The hardware and bandwidth for this mirror is donated by dogado GmbH, the Webhosting and Full Service-Cloud Provider. Check out our Wordpress Tutorial.
If you wish to report a bug, or if you are interested in having us mirror your free-software or open-source project, please feel free to contact us at mirror[@]dogado.de.
This vignette compares two approaches to parallel processing in R: mirai and bakerrr. Both packages enable parallel execution of computationally intensive tasks, but with different design philosophies and usage patterns.
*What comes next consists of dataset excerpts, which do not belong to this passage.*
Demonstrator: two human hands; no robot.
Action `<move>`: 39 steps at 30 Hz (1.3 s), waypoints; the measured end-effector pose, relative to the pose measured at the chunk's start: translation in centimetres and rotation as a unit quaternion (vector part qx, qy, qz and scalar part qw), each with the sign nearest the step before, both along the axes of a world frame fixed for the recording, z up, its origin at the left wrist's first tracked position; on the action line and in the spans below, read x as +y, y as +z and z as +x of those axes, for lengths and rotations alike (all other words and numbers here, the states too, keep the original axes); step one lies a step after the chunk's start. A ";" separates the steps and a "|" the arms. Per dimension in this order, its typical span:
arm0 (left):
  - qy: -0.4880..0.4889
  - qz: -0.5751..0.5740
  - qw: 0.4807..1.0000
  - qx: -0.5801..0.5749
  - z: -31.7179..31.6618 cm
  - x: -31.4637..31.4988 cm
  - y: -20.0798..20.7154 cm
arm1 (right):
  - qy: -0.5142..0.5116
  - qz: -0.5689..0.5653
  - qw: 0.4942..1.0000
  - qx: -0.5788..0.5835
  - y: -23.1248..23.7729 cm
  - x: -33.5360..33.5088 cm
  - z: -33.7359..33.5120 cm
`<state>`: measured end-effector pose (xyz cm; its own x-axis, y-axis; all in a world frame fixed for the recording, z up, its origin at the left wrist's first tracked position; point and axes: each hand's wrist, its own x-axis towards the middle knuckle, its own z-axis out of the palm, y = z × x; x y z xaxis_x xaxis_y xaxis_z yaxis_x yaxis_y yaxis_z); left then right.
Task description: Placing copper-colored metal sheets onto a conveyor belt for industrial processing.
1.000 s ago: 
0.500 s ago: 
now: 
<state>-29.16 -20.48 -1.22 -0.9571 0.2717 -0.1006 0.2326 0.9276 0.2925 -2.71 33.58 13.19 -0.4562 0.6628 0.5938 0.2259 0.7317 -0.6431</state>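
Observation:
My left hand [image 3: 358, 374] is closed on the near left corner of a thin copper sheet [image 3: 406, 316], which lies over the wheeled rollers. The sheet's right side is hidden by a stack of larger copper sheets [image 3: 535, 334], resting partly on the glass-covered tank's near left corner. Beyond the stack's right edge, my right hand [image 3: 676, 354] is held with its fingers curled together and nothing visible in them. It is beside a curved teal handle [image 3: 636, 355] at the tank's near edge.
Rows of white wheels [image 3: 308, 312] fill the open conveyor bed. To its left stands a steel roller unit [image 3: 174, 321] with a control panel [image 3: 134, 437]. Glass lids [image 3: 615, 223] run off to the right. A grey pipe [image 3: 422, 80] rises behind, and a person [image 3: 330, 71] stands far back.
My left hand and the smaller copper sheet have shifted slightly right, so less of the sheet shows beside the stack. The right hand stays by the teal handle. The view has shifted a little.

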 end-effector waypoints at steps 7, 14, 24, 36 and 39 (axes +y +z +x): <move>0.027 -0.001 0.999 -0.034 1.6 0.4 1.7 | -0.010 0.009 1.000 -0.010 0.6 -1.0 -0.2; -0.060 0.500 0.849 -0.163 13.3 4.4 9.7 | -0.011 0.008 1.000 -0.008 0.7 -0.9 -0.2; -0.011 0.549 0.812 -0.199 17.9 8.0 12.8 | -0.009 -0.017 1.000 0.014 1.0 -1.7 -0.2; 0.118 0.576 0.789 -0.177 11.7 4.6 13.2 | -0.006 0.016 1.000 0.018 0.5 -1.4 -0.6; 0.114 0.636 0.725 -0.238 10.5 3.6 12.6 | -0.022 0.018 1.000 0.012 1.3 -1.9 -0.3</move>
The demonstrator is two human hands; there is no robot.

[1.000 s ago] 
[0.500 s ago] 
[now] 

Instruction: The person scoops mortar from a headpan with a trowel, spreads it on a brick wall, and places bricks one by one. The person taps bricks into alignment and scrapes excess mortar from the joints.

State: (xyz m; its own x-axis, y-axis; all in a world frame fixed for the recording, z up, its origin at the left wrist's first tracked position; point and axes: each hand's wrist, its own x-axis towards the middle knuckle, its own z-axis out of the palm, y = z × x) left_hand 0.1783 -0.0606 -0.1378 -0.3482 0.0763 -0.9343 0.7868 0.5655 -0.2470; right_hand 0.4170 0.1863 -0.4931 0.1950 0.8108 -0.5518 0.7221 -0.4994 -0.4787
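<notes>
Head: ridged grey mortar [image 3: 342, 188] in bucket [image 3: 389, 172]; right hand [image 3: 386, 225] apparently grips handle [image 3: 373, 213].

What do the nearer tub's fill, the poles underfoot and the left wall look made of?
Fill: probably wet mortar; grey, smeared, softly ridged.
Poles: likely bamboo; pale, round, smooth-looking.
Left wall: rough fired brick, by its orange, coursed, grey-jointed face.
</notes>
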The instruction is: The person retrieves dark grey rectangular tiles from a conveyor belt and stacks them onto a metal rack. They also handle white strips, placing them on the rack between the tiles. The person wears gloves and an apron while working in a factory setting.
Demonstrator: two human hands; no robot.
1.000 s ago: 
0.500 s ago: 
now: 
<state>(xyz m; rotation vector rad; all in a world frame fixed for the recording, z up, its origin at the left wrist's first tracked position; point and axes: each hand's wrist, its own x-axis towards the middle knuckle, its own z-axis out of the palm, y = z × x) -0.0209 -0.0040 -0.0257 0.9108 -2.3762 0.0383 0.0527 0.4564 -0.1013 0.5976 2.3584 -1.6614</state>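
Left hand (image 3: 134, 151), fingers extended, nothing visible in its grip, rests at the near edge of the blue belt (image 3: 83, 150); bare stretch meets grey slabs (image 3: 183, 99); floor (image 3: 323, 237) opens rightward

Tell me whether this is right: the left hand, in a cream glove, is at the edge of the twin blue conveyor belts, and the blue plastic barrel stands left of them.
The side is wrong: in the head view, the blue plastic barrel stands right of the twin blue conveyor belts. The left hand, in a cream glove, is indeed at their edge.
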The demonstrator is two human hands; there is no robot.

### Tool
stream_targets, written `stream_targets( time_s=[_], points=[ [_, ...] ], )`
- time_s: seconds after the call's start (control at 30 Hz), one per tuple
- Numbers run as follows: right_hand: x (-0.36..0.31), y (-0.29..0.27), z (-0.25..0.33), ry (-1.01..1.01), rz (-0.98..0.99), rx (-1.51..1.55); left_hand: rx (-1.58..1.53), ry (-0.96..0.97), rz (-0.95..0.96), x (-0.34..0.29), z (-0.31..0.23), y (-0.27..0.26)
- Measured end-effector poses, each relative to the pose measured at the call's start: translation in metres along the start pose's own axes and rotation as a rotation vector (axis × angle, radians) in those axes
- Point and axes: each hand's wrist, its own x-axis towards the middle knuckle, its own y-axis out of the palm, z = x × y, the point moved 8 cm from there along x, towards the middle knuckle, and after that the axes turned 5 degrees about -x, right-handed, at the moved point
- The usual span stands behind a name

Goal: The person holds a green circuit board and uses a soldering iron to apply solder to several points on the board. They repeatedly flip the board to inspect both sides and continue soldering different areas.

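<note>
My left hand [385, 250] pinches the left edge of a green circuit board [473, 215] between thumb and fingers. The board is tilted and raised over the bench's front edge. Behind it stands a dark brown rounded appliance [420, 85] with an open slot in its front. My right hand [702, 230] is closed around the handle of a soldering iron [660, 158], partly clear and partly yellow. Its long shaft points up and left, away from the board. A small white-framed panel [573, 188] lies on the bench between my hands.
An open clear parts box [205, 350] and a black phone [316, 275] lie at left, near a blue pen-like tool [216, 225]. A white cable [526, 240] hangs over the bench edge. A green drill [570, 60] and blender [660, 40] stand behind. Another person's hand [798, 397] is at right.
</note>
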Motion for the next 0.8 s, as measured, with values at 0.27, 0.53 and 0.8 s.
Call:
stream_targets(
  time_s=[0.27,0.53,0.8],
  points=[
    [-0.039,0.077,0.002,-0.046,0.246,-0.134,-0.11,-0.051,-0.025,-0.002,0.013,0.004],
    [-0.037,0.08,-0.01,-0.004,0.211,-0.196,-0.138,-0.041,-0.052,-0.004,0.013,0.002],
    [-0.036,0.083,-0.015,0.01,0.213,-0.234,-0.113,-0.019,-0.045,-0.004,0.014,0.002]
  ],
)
We’ll use a bootstrap calculation function that simulates long-running computations:
library(mirai)
library(bakerrr)
#>
#> Attaching package: 'bakerrr'
#> The following object is masked from 'package:mirai':
#>
#> status
#> The following object is masked from 'package:base':
#>
#> summary
long_stat_calc <- function(x, n_boot, sleep_time) {
# x: numeric vector
# n_boot: number of bootstraps
# sleep_time: pause after each bootstrap (sec)
if (!is.numeric(x)) stop("Input x must be numeric.")
if (length(x) < 2) stop("Input x must have at least 2 values.")
start_time <- Sys.time()
boot_means <- numeric(n_boot)
for (i in seq_len(n_boot)) {
boot_means[i] <- mean(sample(x, replace = TRUE))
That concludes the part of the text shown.